In our current systems, medical errors, flu, suicide, and car accidents don’t dramatically change in scale. They also require large numbers of people to come up with those large numbers of deaths. To dramatically increase the deaths from those causes would require something big about the system itself to change. For example:
- Scaling medical errors requires procedural changes, electronic medical records systems bugs, or sudden reduction in staff to change the quoted number.
- Scaling flu requires either the sudden appearance of a superflu (like the 1918 Spanish Flu or 1968 Hong Kong flu) or a sudden reduction in the care for flu patients.
- Scaling suicide requires sudden reduction of mental health services or the introduction of new scalable social pressures.
- Scaling car accidents requires either difficult changes to safety regulations, or autonomous vehicles deployed widely, which are at risk of scalable hacks and bugs.
In other words, without system changes, the above causes of death are difficult to increase rapidly. That’s why Tyson even knew those numbers.
But in the case of homicide via handgun, there isn’t a steady state for the deaths. Changes in gun laws allowing easier purchase of weapons, less mental health care, access to weapons that can kill more people faster all combine in a situation that can suddenly burst upward from few individual actors. Yes, that creates a “spectacle.”
The death of a loved one impacts their family and friends. But unlike the first four causes of death, homicide via handgun creates ripple effects far beyond. Just the sound of a motorcycle backfiring was enough to cause panic in New York’s Times Square. Just the mental toll of losing a friend in a mass shooting is enough to believe another one is happening right outside a classroom (as a USC professor believed in 2017, causing a campus-wide panic).
No stampedes happen because of medical errors.
Pro-Hong Kong and Pro-China Protesters
In the recent Hong Kong protests, you can look at the international mainland Chinese university student or recent immigrant as just acting out a script, but that’s not it.
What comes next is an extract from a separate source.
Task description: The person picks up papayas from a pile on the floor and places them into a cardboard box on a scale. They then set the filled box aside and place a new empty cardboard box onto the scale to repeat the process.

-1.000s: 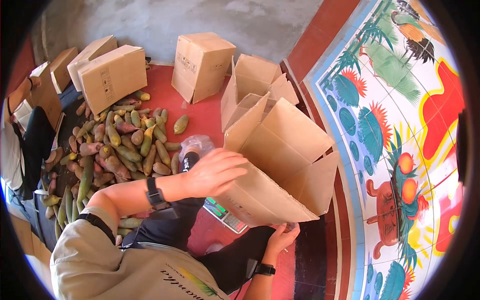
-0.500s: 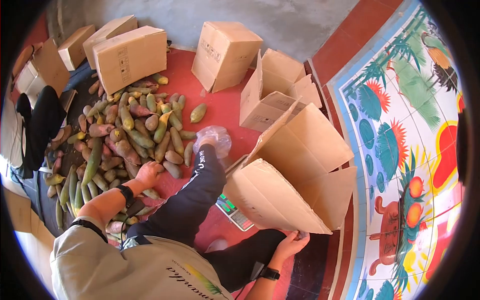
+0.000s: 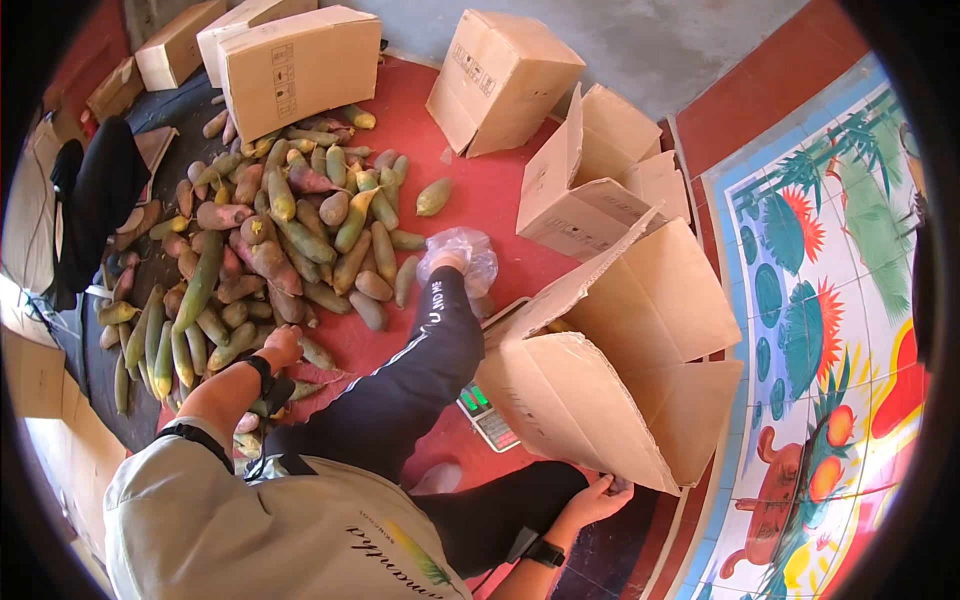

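Observation:
My left hand [image 3: 283, 347] is at the near edge of a heap of green and reddish radishes [image 3: 300, 225], its fingers curled downward. What it holds, if anything, is hidden. My right hand [image 3: 603, 497] grips the lower edge of a flap on an open cardboard box [image 3: 560, 400], fingers partly behind the cardboard. The box stands tilted over a scale [image 3: 488, 417] with a lit green display. A little of something yellowish shows inside the box; most of its inside is hidden.
Another open carton [image 3: 590, 200] and a closed carton [image 3: 505, 80] stand beyond. More cartons, including a large one [image 3: 300, 72], line the back left. A clear plastic bag [image 3: 462, 258] covers my foot. A painted tile wall [image 3: 800, 350] bounds the right side.
My view has shifted, so the scene sits further right. My left hand has drawn back towards me and left along the radishes. My right hand remains at the box flap.

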Demonstrator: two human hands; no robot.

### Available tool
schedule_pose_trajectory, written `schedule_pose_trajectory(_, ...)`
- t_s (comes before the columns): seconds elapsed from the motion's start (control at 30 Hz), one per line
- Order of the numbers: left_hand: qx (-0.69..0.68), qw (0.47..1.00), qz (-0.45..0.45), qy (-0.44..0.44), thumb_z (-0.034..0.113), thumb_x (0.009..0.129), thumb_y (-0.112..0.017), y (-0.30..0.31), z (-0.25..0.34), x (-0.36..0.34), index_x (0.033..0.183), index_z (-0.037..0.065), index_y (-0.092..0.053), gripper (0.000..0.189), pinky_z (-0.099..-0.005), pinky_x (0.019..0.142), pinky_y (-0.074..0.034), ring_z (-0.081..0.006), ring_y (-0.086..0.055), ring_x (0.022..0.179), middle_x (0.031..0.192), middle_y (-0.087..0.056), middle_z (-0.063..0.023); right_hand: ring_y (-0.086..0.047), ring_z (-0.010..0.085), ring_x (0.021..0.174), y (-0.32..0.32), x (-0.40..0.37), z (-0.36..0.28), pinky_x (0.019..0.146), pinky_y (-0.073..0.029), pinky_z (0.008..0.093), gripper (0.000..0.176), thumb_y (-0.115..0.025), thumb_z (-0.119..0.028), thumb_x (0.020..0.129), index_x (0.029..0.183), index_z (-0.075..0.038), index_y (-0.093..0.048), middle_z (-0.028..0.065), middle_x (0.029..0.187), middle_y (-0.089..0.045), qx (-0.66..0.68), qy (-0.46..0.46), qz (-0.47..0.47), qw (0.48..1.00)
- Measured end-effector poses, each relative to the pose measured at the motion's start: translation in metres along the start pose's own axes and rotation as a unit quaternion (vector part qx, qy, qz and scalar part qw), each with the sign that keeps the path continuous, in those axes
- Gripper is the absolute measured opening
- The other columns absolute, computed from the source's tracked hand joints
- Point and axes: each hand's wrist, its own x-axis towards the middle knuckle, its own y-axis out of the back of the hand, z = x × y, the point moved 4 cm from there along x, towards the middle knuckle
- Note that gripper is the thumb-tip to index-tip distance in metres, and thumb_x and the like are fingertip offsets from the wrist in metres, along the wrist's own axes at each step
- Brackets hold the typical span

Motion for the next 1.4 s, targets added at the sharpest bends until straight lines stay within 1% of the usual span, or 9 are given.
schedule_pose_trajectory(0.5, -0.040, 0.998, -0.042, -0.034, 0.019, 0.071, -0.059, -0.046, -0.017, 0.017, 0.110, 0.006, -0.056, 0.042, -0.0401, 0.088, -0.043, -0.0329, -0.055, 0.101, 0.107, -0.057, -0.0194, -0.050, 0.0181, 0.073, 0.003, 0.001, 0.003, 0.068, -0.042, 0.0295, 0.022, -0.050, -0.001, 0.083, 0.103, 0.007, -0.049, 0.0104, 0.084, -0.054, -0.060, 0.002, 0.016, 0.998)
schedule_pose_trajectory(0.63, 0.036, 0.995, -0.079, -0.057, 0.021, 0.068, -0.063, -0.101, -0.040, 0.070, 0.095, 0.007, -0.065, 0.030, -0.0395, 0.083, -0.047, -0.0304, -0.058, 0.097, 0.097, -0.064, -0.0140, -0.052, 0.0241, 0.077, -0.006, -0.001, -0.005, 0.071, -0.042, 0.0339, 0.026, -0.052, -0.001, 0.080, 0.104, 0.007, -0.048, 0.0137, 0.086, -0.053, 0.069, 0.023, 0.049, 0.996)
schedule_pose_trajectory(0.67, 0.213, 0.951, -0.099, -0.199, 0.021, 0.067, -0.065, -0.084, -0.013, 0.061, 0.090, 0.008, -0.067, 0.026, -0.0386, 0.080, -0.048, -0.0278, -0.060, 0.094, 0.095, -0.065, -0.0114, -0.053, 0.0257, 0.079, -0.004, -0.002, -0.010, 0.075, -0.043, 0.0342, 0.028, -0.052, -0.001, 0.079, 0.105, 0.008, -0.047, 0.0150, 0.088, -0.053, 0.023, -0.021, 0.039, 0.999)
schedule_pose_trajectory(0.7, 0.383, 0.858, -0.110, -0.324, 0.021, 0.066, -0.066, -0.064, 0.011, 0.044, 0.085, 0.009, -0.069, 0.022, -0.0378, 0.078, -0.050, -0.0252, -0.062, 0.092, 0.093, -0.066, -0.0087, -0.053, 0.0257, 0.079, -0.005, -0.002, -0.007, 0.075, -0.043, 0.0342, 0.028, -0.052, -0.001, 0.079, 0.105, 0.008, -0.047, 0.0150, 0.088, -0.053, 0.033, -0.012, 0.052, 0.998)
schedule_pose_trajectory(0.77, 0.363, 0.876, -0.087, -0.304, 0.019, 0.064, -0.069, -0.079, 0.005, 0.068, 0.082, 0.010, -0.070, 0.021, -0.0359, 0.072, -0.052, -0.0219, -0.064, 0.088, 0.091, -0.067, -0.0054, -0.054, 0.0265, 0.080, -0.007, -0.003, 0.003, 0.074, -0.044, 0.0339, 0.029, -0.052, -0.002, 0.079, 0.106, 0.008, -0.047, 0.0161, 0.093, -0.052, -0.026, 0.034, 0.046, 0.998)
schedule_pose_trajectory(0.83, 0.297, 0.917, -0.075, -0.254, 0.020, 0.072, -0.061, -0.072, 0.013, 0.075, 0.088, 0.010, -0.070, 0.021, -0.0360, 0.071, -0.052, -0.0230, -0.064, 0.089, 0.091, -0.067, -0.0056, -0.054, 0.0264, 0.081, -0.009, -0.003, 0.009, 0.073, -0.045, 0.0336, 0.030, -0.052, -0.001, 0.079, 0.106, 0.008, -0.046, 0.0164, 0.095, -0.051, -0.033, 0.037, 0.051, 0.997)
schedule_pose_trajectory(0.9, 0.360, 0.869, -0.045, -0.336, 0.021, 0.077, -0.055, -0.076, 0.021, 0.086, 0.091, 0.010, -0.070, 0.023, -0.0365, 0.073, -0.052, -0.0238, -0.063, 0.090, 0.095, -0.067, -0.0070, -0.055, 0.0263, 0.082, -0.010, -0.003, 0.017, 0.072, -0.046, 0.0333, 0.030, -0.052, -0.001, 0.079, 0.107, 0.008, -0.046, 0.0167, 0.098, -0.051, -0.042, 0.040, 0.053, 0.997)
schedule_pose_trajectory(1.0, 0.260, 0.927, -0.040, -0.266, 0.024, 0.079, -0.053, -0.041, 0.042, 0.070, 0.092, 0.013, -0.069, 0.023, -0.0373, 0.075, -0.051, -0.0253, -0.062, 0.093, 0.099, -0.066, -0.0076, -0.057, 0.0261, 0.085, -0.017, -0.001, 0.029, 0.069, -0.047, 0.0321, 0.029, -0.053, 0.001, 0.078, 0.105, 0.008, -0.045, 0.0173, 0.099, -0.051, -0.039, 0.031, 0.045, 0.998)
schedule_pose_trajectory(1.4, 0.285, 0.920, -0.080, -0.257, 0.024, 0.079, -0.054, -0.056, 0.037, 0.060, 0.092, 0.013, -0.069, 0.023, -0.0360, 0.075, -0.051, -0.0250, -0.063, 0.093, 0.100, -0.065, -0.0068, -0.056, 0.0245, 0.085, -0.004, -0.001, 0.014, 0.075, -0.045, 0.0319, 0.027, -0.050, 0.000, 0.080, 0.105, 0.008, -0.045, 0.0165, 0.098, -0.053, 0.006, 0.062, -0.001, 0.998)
You can critique the irony of protesting outside of China in a way that wouldn’t be tolerated for other issues while in China. But that’s not it either.
If the Hong Kong protests are interpreted as a way to split off a piece of China (a mischaracterization), then if successful, they are a dangerous precedent that then impacts stability in Xinjiang, Tibet, contested islands, and elsewhere. It’s potentially scalable. In that framing, a strong reaction is logical. You, as an international reader might disagree with the Chinese perspective, but given that perspective, the reaction makes sense.
However, the Hong Kong protesters have the stronger selection of snapshots (and probably always will in this situation). Here’s just one example.
A bit complicated, but the call-back to individuals and techniques used in the protests, plus the Star Wars style look is relatable and just amazing.
On the China side, the snapshots are weaker and are reliant on greater numbers of protesters outside of Hong Kong, in addition to greater numbers of flyers put up (at least at this point) on international university campuses. The image of large crowds berating Hong Kong protesters will not change anyone’s opinion, though they might intimidate. These images are not for an international audience, but for a domestic Chinese audience.
While the second snapshot is more organic (more people made individual contributions), the first snapshot is more scalable. The stylized movie poster image is more memorable and sharable. People might remember some elements of it in say… 30 years.
Consider
- Evaluate the risk of an event in terms of its ability to scale beyond initial conditions.
- Evaluate the reaction of others in terms of their belief (whether direct or indirect) that the event you support is scalable.
- There’s overlap in the way I’m writing about scaling, but more top-down hierarchies like the CCP (Chinese Communist Party) fear emergence (what starts out as one thing and becomes something very different).
- Creating and controlling the images people remember is a way to guide and manage second-level effects.